Adik-adik mungkin tidak sabar menantikan kelanjutan kisah sebelumnya. Nah langsung saja kita simak bersama sisa kisahnya berikut ini:
Kemudian Muhammad bangkit dan berkata, “Insya Allah aku tidak akan kembali dengan tangan hampa.”
Abdul Muttalib berkata, “Muhammad! Aku minta supaya Amir menemanimu sehingga bila Hafs memberikan unta dan barang lainnya, ia bisa membantumu untuk membawanya. Di sini aku akan menunggumu hingga engkau kembali.”
Salah seorang yang berada di sana berkata, “Tuan! Tidak akan ada gunanya. Beberapa orang dewasa sebelumnya telah pergi untuk mengingatkan Hafs dan kembali dengan tangan hampa.

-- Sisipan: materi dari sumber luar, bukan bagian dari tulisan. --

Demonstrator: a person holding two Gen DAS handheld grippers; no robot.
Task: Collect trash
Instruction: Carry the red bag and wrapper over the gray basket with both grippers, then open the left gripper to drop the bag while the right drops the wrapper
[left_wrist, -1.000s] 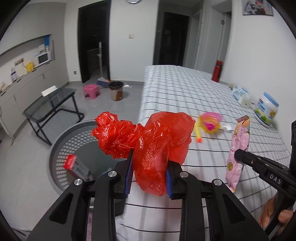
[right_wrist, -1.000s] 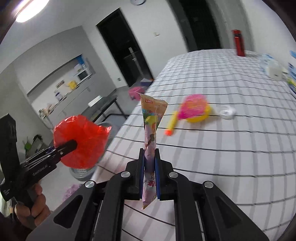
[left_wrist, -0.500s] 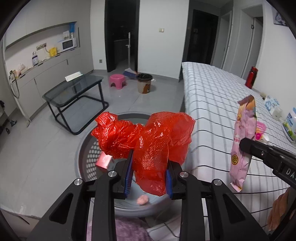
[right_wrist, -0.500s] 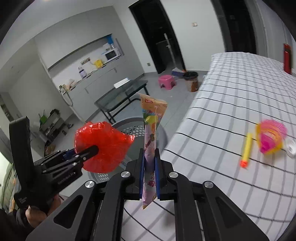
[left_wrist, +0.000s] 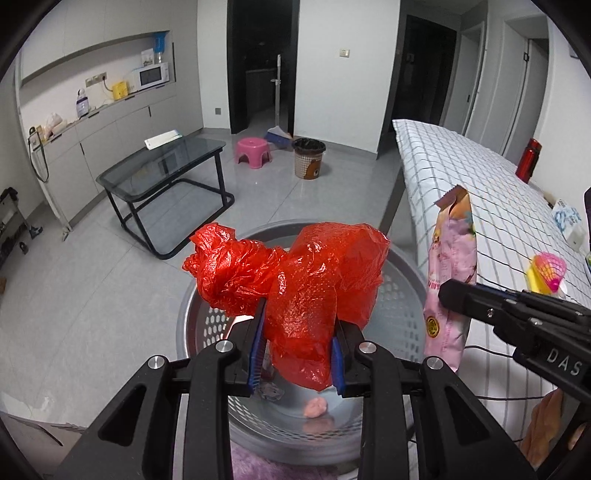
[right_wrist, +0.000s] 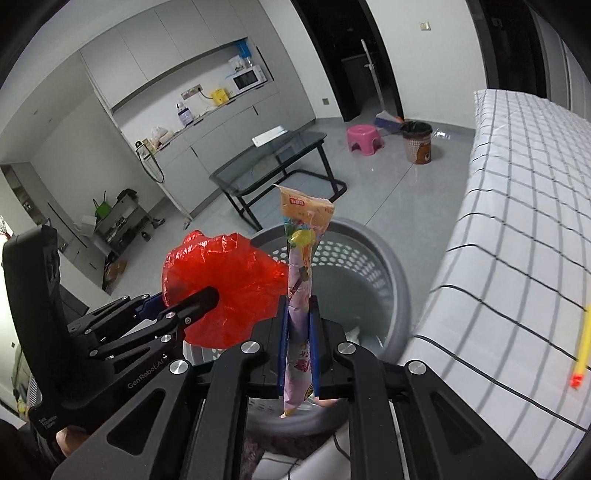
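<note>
red plastic bag (left_wrist: 303, 291) pinched in left gripper (left_wrist: 298, 354), snack wrapper (right_wrist: 301, 295) in right gripper (right_wrist: 298, 350), above basket (right_wrist: 391, 266)

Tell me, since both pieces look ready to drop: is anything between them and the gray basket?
Nothing visible. The red plastic bag and pink snack wrapper hang over the gray basket's open mouth.

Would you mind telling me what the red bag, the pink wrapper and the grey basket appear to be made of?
Red bag: thin plastic film, glossy, translucent, finely crinkled.
Pink wrapper: printed plastic film, probably laminated, with a slight sheen and a crimped, serrated top edge.
Grey basket: apparently moulded rigid plastic, smooth and matte, its wall pierced by regular holes.
</note>
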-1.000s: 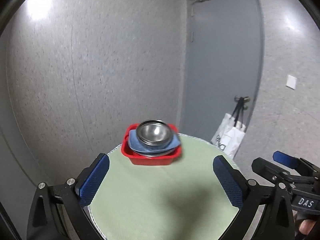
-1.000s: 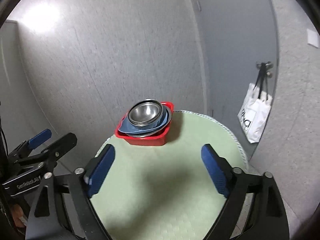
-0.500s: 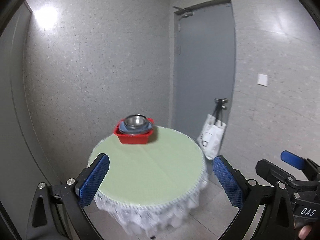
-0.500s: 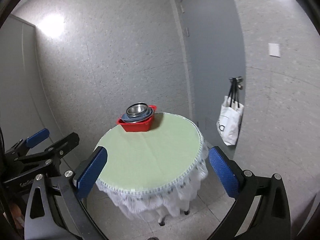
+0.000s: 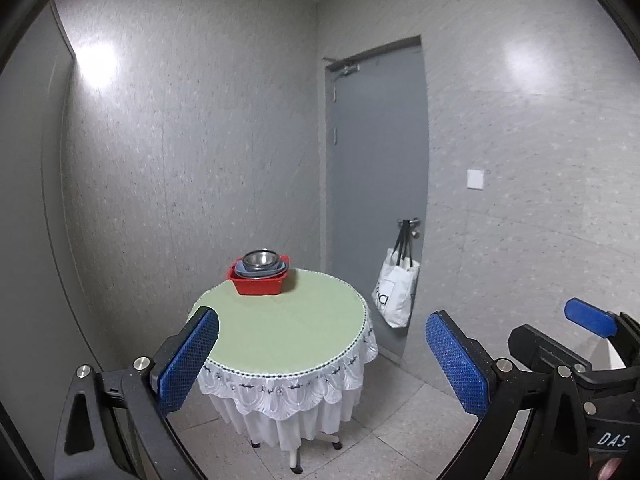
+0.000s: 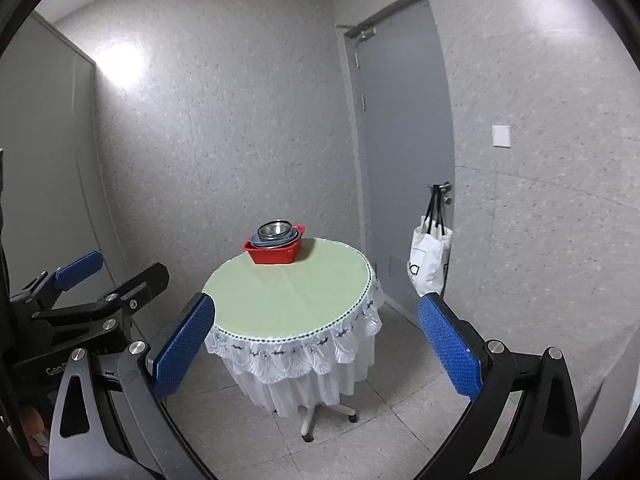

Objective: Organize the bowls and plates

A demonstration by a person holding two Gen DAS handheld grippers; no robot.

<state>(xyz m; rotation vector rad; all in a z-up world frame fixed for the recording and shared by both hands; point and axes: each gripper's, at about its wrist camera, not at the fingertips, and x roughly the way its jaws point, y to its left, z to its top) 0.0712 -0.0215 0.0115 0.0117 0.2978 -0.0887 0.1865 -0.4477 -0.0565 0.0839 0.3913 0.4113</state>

Hafs berkali-kali juga mengancam, bila sekali lagi ada yang datang, akan berurusan langsung dengannya. Kini Anda mengutus seorang anak kecil?!”
“Bersabarlah, kita lihat saja apa yang akan terjadi,” jawab Abdul Muthalib dengan tenang.
Muhammad kecil berangkat dan diikuti oleh Amir. Setelah sekian lama waktu berlalu, tiba-tiba orang-orang yang ada di majelis itu memberitahukan bahwa Muhammad sedang datang diikuti oleh Hafs diiringi 6 ekor unta. Semua orang berdiri dan menjulurkan lehernya untuk menyaksikan apa yang terjadi. (Baca: Menjaga Kehormatan Di Sisi Allah – 1)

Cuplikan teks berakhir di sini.